PHARMACOLOGIC MANAGEMENT OF DYSLIPIDEMIA IN CHRONIC KIDNEY DISEASE, DIALYSIS, AND TRANSPLANTATION Antioxidants

Oxidative stress, as discussed previously, plays a role in promoting atherosclerosis in patients who have CKD. As a result, antioxidants such as vitamin E have been used in attempts to decrease atherogenic oxidized lipid levels. Randomized trials in the general population did not demonstrate any cardiovascular benefits.43,44 Boaz and colleagues,45 however, in a trial of 196 patients treated with hemodialysis who had pre-existing cardiovascular disease, found that vitamin E given for median time of 519 days resulted in a 54% reduction in the composite end point of myocardial infarction, peripheral vascular disease, and ischemic stroke as compared with placebo. In another study, vitamin E was found to increase HDL cholesterol levels in patients treated with dialysis.46 Larger randomized studies are needed to validate these results.

3-Hydroxy-3-Methylglutaryl Coenzyme A Reductase Inhibitors (Statins)

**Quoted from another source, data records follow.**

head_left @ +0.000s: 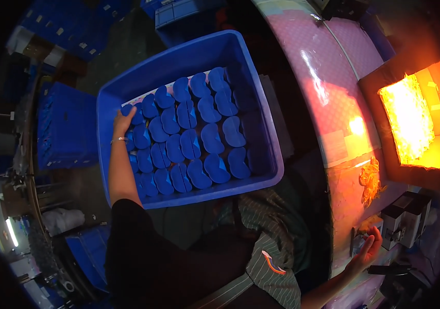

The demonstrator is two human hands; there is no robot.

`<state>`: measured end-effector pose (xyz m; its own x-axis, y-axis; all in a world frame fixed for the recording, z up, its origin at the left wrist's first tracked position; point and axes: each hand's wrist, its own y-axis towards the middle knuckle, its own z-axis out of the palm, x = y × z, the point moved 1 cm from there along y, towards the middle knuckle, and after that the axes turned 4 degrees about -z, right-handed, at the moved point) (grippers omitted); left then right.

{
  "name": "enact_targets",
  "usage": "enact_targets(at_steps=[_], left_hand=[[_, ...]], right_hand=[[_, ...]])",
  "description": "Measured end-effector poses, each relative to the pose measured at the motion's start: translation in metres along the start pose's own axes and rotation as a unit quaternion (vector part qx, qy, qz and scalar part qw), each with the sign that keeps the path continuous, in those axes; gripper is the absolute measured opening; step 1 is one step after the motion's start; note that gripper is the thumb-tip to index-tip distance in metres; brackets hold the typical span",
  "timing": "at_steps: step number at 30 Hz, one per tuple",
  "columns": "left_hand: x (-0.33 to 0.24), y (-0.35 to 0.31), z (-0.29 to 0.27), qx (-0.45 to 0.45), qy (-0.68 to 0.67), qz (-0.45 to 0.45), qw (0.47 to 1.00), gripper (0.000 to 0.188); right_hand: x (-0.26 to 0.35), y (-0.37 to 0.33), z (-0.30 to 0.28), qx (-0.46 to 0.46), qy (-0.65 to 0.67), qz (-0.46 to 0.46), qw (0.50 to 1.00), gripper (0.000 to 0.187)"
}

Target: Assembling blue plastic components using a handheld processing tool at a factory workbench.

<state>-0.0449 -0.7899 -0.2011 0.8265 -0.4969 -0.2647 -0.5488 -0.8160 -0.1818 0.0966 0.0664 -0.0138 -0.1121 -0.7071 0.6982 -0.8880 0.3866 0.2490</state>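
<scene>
A large blue plastic bin (269, 121) holds rows of blue kidney-shaped pads (211, 138), several standing close together and some with a split down the middle. My left hand (122, 122) reaches into the bin's far left part, its fingers closed round one pad (127, 109) at the end of the back row. Its fingertips are partly hidden by the pad. Over the worktable on the right, my right hand (367, 251) is open and holds nothing, with its fingers loosely stretched near a small clear holder (356, 239).
A glowing, brightly lit box (369, 98) stands on the pink-covered worktable (307, 67). Orange strands (370, 183) hang over paper there, beside a black-and-white device (405, 219). More blue crates (70, 126) stand left of the bin, and another crate (186, 18) lies beyond it.
</scene>
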Motion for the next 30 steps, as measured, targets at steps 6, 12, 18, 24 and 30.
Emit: enact_targets(at_steps=[6, 12, 18, 24, 30], left_hand=[[0.006, 0.006, 0.015, -0.032, -0.048, 0.116, 0.992, 0.11], [-0.005, 0.005, 0.002, -0.149, 0.211, 0.113, 0.959, 0.079], [-0.29, -0.251, -0.007, -0.164, -0.192, 0.559, 0.79, 0.048], [-0.454, -0.533, 0.059, 0.231, -0.217, 0.822, 0.473, 0.081], [-0.489, -0.6, 0.084, 0.072, -0.004, 0.949, 0.307, 0.065]], right_hand=[[-0.001, -0.003, -0.002, 0.017, 0.029, 0.021, 0.999, 0.026], [0.023, 0.0, 0.006, -0.033, 0.007, 0.031, 0.999, 0.022], [0.014, -0.017, -0.009, -0.122, 0.041, 0.072, 0.989, 0.02], [-0.015, -0.055, -0.049, -0.247, -0.043, 0.038, 0.967, 0.019], [-0.085, -0.145, -0.085, -0.434, -0.195, 0.141, 0.868, 0.018]])
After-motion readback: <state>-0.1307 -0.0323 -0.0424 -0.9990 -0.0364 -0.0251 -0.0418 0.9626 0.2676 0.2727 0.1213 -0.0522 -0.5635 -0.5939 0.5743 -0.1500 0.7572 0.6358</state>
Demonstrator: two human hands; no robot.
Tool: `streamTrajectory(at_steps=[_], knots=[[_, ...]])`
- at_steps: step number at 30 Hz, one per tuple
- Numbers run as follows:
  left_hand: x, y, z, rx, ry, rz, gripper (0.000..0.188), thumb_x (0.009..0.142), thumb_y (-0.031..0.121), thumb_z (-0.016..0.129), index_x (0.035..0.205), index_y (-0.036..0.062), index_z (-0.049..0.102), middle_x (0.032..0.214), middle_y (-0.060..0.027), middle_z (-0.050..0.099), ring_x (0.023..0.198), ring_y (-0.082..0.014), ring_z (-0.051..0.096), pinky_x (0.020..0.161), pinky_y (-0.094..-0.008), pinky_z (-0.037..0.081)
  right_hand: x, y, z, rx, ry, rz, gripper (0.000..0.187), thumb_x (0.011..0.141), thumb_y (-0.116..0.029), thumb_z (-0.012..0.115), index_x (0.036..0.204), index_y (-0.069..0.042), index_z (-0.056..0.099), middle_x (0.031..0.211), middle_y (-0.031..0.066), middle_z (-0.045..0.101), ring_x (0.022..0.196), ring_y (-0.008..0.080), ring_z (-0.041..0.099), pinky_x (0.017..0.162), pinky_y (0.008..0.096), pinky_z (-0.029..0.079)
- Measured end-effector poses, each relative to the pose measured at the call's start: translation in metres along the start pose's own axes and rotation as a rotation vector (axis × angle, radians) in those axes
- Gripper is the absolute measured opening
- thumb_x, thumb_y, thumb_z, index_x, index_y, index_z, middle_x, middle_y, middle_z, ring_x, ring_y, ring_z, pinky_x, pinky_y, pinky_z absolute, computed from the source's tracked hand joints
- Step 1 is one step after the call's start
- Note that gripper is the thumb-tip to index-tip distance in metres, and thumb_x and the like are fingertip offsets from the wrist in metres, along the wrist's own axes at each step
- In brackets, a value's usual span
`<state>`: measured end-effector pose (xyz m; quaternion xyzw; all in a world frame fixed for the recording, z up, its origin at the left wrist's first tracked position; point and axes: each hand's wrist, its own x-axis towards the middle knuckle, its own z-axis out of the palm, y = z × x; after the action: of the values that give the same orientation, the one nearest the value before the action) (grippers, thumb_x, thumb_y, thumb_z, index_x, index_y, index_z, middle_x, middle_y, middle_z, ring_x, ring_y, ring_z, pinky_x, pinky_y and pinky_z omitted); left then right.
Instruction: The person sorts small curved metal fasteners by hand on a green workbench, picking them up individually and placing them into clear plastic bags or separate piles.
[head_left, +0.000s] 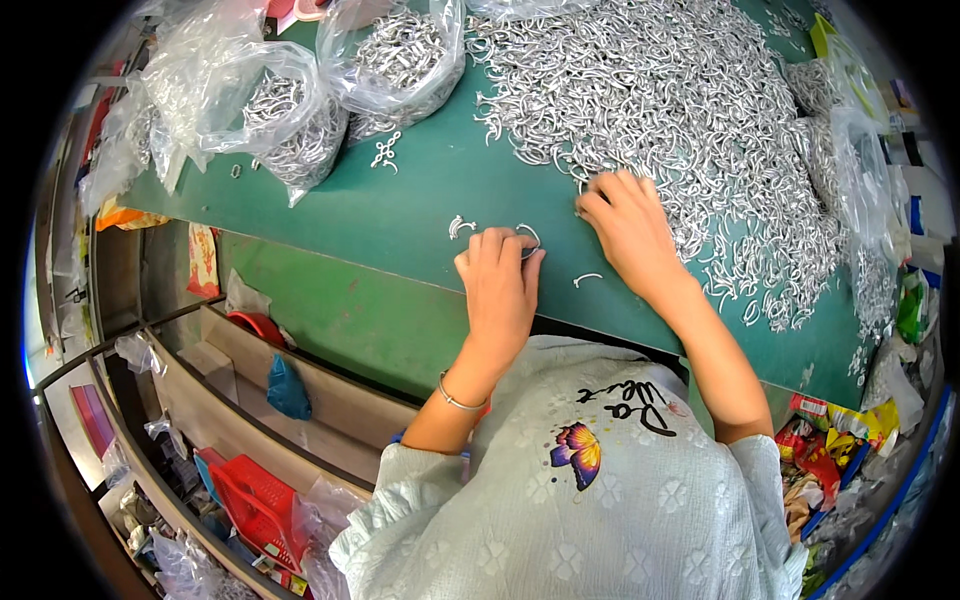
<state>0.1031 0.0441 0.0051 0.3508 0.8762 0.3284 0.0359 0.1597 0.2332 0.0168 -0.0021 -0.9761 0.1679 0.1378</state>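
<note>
A curved silvery metal piece [531, 232] sticks out from between the thumb and fingers of my left hand [497, 265], which is closed just above the green tabletop [400, 220]. Beside that hand lies a small cluster of similar curved pieces [460, 226]. My right hand [630, 225] rests at the near left edge of a wide pile of curved metal pieces [650, 90]. Its fingers are bent and drawn together, slightly blurred, and what they hold is hidden. One loose curved piece [588, 278] lies between my two hands near the table's front edge.
Clear plastic bags of metal pieces [285, 130] [400, 60] stand at the back left, with a few linked pieces [384, 152] near them. More filled bags [865, 190] line the right edge. Below left are wooden shelves [260, 385] and a red basket [258, 510].
</note>
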Motion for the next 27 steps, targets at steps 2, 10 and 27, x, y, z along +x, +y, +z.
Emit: streamTrajectory(at_steps=[2,10,27], knots=[[0.001,0.0,-0.002,-0.008,0.108,0.025,0.033,0.079,0.007,0.072,0.109,0.0065,0.059,0.11,-0.0092,0.055,0.103,-0.0278,0.052,0.086,-0.0388,0.035,-0.008,-0.001,-0.006,0.09,-0.012,0.02,0.015,0.077,-0.006,0.061,0.092,-0.007,0.061,0.092,0.0052,0.053,0.09,0.0229,0.051,0.077,0.0341,0.038],[0.013,-0.014,-0.001,-0.011,0.09,0.142,0.026,0.078,0.004,0.071,0.103,0.0078,0.064,0.109,-0.0043,0.058,0.099,-0.0229,0.056,0.089,-0.0378,0.035,-0.028,-0.024,-0.004,-0.029,-0.037,0.013,0.02,0.073,-0.002,0.06,0.093,-0.005,0.06,0.089,0.0068,0.051,0.09,0.0232,0.05,0.081,0.0362,0.037],[-0.025,0.029,0.029,-0.295,-0.112,0.26,0.029,0.076,-0.003,0.068,0.104,0.0008,0.063,0.098,-0.0119,0.056,0.087,-0.0293,0.054,0.075,-0.0374,0.045,-0.097,0.016,-0.033,-0.034,-0.017,0.098,0.03,0.08,-0.009,0.069,0.11,-0.01,0.064,0.124,0.0049,0.058,0.126,0.0253,0.049,0.108,0.0494,0.029]])
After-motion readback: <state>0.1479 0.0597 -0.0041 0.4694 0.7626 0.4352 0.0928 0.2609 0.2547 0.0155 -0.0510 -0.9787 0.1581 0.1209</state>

In the general population, studies have shown a direct correlation between increasing levels of total and LDL cholesterol and cardiovascular mortality.47,48 Treatment with lipid-lowering therapy has shown clear benefits in cardiac outcomes in both primary and secondary prevention studies.1,49,50 Studies of statin use in patients treated with peritoneal dialysis or hemodialysis and in renal transplant recipients have shown that statins are effective in reducing LDL cholesterol levels, but few studies have evaluated the correlation between statin use and a reduction in cardiovascular mortality.7,8,51,52 Stage 2 through stage 4 chronic kidney disease

In large, randomized trials in the general population, there have been several post hoc analyses of subgroups with impaired renal function. The Pravastatin Pooling Project combined patient results of three randomized trials of pravastatin versus placebo in the general population.53 The three trials were the West of Scotland Coronary Prevention Study, the Cholesterol and Recurrent Events study, and the Long-term Intervention with Pravastatin in Ischemic Disease study.2,3,54 The primary outcome studied was time to myocardial infarction, coronary death, or cardiac intervention. Of the 19,700 patients included, 4491 had moderate CKD defined by a GFR between 30 and 60 mL/min/1.73 m2 bsa. CKD was associated with increased risk for the primary outcome with a hazard ratio of 1.26 (95% confidence interval, 1.07–1.49). In the patients who had CKD, 40 mg of pravastatin was associated with a 23% reduction in the composite outcome over 5 years. This result was similar to those obtained in patients who did not have CKD. In the Anglo-Scandinavian Cardiac Outcomes Trial, subgroup analysis of 6517 patients who had kidney dysfunction followed for a median of 3.3 years revealed that 10 mg of atorvastatin led to a significant (39%) reduction in nonfatal myocardial infarction and cardiac death.55 Both these studies included patients who had or who were at high risk for coronary artery disease. It is unknown whether there is a benefit to patients who have moderate CKD without coronary artery disease.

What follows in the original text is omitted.